Division of Neonatology, The Affiliated Hospital of Qingdao University, Shandong, China.
Division of Neonatology, Beijing jingdu Children's Hospital, Beijing, China.
BMC Pediatr. 2024 Feb 12;24(1):107. doi: 10.1186/s12887-024-04556-x.
As the predominant complication in preterm infants, Bronchopulmonary Dysplasia (BPD) necessitates accurate identification of infants at risk and expedited therapeutic interventions for an improved prognosis. This study evaluates the potential of Monosaccharide Composite (MC) enriched with environmental information from circulating glycans as a diagnostic biomarker for early-onset BPD, and, concurrently, appraises BPD risk in premature neonates.

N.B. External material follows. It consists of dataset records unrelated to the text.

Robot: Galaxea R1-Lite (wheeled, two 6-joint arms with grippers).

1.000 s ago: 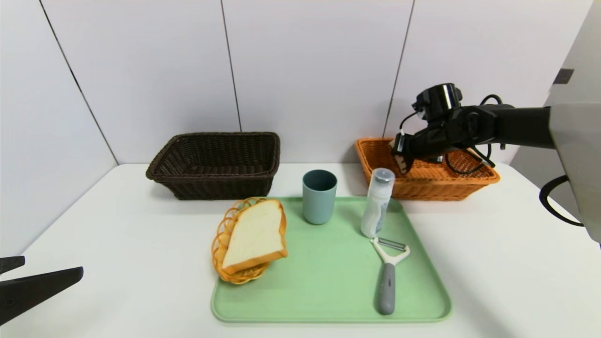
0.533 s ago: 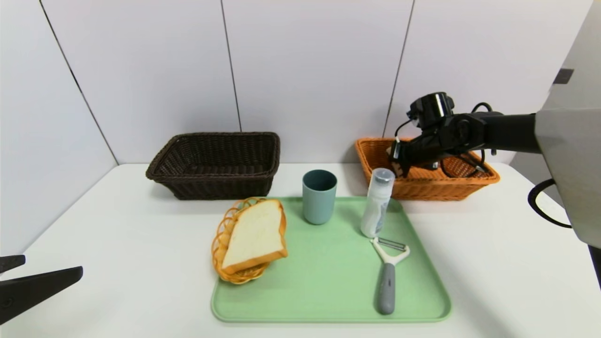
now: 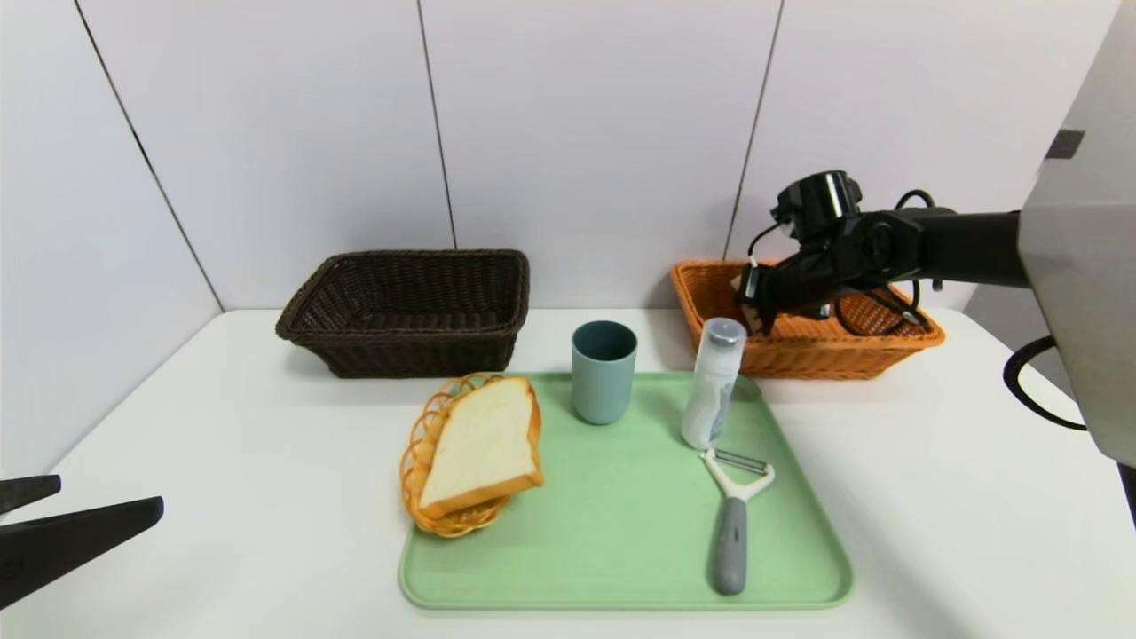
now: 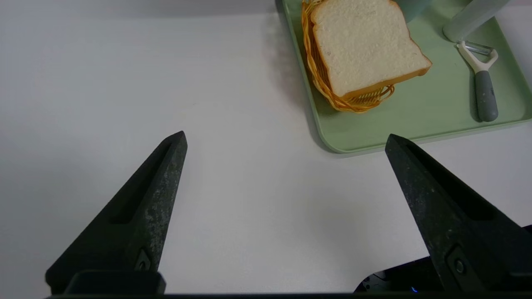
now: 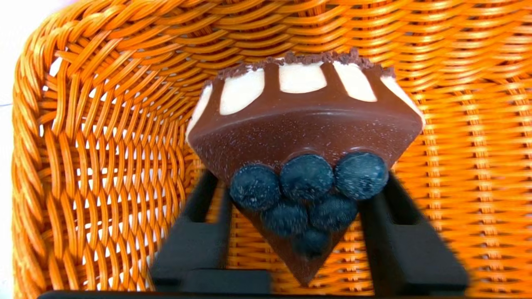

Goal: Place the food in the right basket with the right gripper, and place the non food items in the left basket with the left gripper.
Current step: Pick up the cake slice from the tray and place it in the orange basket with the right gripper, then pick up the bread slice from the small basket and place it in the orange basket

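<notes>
A chocolate cake slice [image 5: 303, 124] topped with blueberries lies inside the orange right basket [image 3: 799, 355], close to its woven wall [image 5: 104, 124]. My right gripper [image 3: 754, 306] is down in that basket; in the right wrist view the right gripper [image 5: 299, 178] stands open, its fingers [image 5: 199, 232] on either side of the slice and just off it. A slice of bread [image 3: 484, 444] rests on a small wicker dish [image 3: 426, 444]. A teal cup [image 3: 603, 371], a white bottle [image 3: 713, 386] and a grey peeler [image 3: 732, 524] are on the green tray [image 3: 621, 532]. My left gripper [image 3: 111, 493] is open at the front left.
The dark brown left basket [image 3: 408, 311] stands at the back left against the wall. In the left wrist view the left gripper [image 4: 286, 136] hovers over bare white table, with the bread [image 4: 365, 50] and the tray's corner [image 4: 349, 141] beyond it.
My right gripper has dropped lower into the orange basket with the cake slice, and its fingers have spread off the slice. The left arm has barely moved.
</notes>
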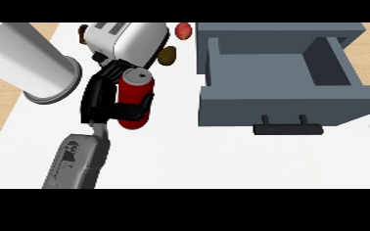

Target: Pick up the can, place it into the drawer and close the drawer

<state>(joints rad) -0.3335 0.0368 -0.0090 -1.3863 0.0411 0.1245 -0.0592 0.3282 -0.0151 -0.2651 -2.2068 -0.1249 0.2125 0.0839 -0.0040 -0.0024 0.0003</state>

The study incorporated 234 neonates of ≤32 weeks gestational age. Clinical data and serum samples, collected one week post-birth, were meticulously assessed. The quantification of serum-free monosaccharides and their degraded counterparts was accomplished via High-performance Liquid Chromatography (HPLC). Logistic regression analysis facilitated the construction of models for early BPD diagnosis. The diagnostic potential of various monosaccharides for BPD was determined using Receiver Operating Characteristic (ROC) curves, integrating clinical data for enhanced diagnostic precision, and evaluated by the Area Under the Curve (AUC).
Among the 234 neonates deemed eligible, BPD development was noted in 68 (29.06%), with 70.59% mild (48/68) and 29.41% moderate-severe (20/68) cases. Multivariate analysis delineated several significant risk factors for BPD, including gestational age, birth weight, duration of both invasive mechanical and non-invasive ventilation, Patent Ductus Arteriosus (PDA), pregnancy-induced hypertension, and concentrations of two free monosaccharides (Glc-F and Man-F) and five degraded monosaccharides (Fuc-D, GalN-D, Glc-D, and Man-D). Notably, the concentrations of Glc-D and Fuc-D in the moderate-to-severe BPD group were significantly diminished relative to the mild BPD group. A potent predictive capability for BPD development was exhibited by the conjunction of gestational age and Fuc-D, with an AUC of 0.96.
A predictive model harnessing the power of gestational age and Fuc-D demonstrates promising efficacy in foretelling BPD development with high sensitivity (95.0%) and specificity (94.81%), potentially enabling timely intervention and improved neonatal outcomes.
支气管肺发育不良(BPD)是早产儿的主要并发症,因此需要准确识别有风险的婴儿,并尽快进行治疗干预,以改善预后。本研究评估了富含循环糖中环境信息的单糖复合物(MC)作为早期 BPD 诊断生物标志物的潜力,并同时评估了早产儿患 BPD 的风险。
该研究纳入了 234 名胎龄≤32 周的新生儿。仔细评估了出生后一周采集的临床数据和血清样本。通过高效液相色谱法(HPLC)定量测定血清游离单糖及其降解产物。使用逻辑回归分析构建早期 BPD 诊断模型。使用接收者操作特征(ROC)曲线确定各种单糖对 BPD 的诊断潜力,结合临床数据以提高诊断精度,并通过曲线下面积(AUC)进行评估。
在 234 名符合条件的新生儿中,有 68 名(29.06%)发生了 BPD,其中 70.59%为轻度(48/68),29.41%为中重度(20/68)。多变量分析确定了 BPD 的几个显著风险因素,包括胎龄、出生体重、有创机械通气和无创通气的持续时间、动脉导管未闭(PDA)、妊娠高血压和两种游离单糖(Glc-F 和 Man-F)和五种降解单糖(Fuc-D、GalN-D、Glc-D 和 Man-D)的浓度。值得注意的是,中重度 BPD 组的 Glc-D 和 Fuc-D 浓度明显低于轻度 BPD 组。胎龄和 Fuc-D 的联合具有很高的预测能力,AUC 为 0.96。
利用胎龄和 Fuc-D 的预测模型在预测 BPD 发展方面具有很高的敏感性(95.0%)和特异性(94.81%),具有很高的应用潜力,可以及时进行干预,改善新生儿预后。